Exercise prompt: Among the entries below, one stretch runs from the line that contains "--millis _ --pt" through the line that contains "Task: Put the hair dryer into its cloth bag". Repeat that stretch exactly, ends included, and only that.

Entries supplied:
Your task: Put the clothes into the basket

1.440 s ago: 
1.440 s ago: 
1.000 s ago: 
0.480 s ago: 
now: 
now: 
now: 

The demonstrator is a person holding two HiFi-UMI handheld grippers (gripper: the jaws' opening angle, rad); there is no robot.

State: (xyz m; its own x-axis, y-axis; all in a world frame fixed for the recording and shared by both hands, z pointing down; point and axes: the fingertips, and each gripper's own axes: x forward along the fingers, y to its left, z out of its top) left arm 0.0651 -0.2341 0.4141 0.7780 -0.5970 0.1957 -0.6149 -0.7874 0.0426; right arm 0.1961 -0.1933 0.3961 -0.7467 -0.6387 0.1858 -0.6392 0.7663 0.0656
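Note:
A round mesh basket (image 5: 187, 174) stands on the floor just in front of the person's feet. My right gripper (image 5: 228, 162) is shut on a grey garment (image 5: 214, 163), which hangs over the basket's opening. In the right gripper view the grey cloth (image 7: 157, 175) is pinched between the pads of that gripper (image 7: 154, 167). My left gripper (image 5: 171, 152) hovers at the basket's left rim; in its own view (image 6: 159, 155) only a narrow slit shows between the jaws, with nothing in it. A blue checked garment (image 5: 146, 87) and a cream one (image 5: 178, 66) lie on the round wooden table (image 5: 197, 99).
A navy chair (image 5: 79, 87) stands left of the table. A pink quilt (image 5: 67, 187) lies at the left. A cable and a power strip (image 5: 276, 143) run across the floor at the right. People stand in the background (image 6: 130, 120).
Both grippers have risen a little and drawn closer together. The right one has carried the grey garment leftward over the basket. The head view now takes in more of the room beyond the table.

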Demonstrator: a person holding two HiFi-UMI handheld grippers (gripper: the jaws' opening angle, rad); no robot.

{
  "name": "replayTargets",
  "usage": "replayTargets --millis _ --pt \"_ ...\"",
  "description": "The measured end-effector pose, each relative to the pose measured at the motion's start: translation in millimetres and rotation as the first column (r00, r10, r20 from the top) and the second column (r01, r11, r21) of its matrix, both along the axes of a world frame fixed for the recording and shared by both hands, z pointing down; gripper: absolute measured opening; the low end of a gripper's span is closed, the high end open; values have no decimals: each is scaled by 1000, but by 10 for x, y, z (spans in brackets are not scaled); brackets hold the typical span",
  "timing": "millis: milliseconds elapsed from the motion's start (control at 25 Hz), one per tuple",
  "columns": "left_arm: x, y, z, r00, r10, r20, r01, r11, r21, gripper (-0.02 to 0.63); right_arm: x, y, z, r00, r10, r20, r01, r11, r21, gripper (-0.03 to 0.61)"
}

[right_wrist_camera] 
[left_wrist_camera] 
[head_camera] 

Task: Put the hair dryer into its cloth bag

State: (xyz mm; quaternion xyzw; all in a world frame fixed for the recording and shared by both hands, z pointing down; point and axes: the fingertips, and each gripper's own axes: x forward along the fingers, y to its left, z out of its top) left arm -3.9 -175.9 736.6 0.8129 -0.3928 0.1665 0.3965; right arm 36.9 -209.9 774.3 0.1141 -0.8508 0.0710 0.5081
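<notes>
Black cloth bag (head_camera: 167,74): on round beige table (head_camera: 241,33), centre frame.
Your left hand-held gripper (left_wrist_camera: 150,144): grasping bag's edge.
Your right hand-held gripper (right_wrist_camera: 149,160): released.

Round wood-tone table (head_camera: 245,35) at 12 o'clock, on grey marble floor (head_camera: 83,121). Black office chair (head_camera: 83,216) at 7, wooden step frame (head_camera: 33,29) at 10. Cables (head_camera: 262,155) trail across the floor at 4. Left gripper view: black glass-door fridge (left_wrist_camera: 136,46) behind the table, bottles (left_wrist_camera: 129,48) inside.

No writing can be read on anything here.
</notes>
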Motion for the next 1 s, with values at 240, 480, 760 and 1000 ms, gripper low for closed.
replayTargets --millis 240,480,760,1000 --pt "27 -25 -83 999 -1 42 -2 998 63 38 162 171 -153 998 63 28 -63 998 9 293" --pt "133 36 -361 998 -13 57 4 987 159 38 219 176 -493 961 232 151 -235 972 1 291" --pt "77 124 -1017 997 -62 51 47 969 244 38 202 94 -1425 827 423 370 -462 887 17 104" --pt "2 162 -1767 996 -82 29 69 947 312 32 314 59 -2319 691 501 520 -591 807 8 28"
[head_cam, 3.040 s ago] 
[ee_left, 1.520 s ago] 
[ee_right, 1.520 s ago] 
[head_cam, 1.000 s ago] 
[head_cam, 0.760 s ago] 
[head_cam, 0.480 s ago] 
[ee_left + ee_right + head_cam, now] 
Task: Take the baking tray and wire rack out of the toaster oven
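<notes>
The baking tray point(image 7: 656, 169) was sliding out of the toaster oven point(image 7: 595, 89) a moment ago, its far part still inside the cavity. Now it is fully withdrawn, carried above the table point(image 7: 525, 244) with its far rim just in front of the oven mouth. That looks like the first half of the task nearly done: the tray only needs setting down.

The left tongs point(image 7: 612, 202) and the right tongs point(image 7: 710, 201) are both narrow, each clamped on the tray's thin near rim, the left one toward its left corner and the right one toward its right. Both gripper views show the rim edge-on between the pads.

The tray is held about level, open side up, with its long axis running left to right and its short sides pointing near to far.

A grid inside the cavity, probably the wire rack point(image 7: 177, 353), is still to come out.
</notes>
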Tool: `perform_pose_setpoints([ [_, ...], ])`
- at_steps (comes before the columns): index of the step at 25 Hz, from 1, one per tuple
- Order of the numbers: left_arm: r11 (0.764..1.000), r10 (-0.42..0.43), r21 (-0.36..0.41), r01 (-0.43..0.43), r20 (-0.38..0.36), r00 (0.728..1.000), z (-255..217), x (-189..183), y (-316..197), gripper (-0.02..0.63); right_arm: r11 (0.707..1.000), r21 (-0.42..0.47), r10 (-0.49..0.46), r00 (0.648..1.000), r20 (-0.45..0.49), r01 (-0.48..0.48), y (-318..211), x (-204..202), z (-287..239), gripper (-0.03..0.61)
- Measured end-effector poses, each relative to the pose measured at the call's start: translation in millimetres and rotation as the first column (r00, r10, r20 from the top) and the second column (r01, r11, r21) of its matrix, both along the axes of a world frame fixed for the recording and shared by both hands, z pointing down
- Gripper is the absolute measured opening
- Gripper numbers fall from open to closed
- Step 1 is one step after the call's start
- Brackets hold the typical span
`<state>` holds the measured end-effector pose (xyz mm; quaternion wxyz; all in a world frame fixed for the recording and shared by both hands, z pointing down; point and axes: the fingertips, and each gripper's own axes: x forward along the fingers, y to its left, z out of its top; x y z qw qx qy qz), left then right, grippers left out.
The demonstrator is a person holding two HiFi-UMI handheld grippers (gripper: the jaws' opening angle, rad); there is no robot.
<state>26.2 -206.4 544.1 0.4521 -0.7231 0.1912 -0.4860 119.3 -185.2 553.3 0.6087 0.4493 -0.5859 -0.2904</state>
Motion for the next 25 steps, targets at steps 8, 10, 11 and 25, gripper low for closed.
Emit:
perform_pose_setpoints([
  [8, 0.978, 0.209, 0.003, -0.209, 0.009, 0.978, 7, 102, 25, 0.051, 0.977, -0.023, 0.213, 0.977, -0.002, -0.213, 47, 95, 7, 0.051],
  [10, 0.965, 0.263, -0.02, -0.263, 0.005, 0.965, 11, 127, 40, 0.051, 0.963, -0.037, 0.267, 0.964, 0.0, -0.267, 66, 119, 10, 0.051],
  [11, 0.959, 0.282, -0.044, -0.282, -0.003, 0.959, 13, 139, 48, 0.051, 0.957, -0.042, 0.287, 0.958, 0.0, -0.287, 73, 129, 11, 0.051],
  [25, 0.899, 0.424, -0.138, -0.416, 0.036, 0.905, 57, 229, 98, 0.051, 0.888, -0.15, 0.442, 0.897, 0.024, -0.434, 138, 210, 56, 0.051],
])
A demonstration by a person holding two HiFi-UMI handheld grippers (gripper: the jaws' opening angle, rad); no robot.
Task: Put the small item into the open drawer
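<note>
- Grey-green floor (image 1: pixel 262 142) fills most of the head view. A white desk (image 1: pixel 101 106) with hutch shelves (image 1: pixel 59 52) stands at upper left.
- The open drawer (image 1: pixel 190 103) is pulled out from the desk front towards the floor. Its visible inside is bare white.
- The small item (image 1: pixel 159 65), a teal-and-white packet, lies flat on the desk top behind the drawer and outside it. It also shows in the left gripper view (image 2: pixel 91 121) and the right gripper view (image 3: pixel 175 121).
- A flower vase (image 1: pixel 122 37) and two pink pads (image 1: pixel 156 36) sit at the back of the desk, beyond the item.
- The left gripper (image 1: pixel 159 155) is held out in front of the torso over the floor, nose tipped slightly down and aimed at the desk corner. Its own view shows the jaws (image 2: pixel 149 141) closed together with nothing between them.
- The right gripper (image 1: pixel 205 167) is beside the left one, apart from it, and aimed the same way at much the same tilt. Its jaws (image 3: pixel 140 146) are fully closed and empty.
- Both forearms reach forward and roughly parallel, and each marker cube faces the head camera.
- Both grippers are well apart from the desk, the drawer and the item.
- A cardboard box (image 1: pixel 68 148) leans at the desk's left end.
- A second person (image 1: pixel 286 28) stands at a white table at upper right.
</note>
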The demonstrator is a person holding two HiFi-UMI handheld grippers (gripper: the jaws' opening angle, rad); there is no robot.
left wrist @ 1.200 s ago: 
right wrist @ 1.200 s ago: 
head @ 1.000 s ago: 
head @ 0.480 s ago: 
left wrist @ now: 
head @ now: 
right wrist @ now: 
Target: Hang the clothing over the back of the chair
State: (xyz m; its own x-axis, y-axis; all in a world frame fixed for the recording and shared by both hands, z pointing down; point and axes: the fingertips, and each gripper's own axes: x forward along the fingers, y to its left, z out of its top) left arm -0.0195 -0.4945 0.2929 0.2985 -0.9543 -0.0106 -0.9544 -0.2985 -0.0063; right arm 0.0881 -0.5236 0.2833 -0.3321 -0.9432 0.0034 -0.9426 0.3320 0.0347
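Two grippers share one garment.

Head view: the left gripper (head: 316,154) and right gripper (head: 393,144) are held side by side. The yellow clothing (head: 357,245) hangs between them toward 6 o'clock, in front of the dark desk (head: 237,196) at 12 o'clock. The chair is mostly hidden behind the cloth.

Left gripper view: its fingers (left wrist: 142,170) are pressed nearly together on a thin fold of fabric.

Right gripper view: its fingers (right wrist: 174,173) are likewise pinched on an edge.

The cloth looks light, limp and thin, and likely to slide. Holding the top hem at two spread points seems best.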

Finished exercise:
  "usage": "replayTargets --millis _ --pt \"_ ...\"",
  "description": "The measured end-effector pose, each relative to the pose measured at the motion's start: translation in millimetres and rotation as the first column (r00, r10, r20 from the top) and the second column (r01, r11, r21) of its matrix, both along the axes of a world frame fixed for the recording and shared by both hands, z pointing down; gripper: absolute measured opening; the low end of a gripper's span is closed, the high end open; values have no decimals: each is scaled by 1000, but by 10 for x, y, z (spans in brackets are not scaled); brackets hold the typical span",
  "timing": "millis: milliseconds elapsed from the motion's start (control at 25 Hz), one per tuple",
  "columns": "left_arm: x, y, z, r00, r10, r20, r01, r11, r21, gripper (-0.02 to 0.63); right_arm: x, y, z, r00, r10, r20, r01, r11, r21, gripper (-0.03 to 0.61)"
}

[right_wrist_camera] 
[left_wrist_camera] 
[head_camera] 

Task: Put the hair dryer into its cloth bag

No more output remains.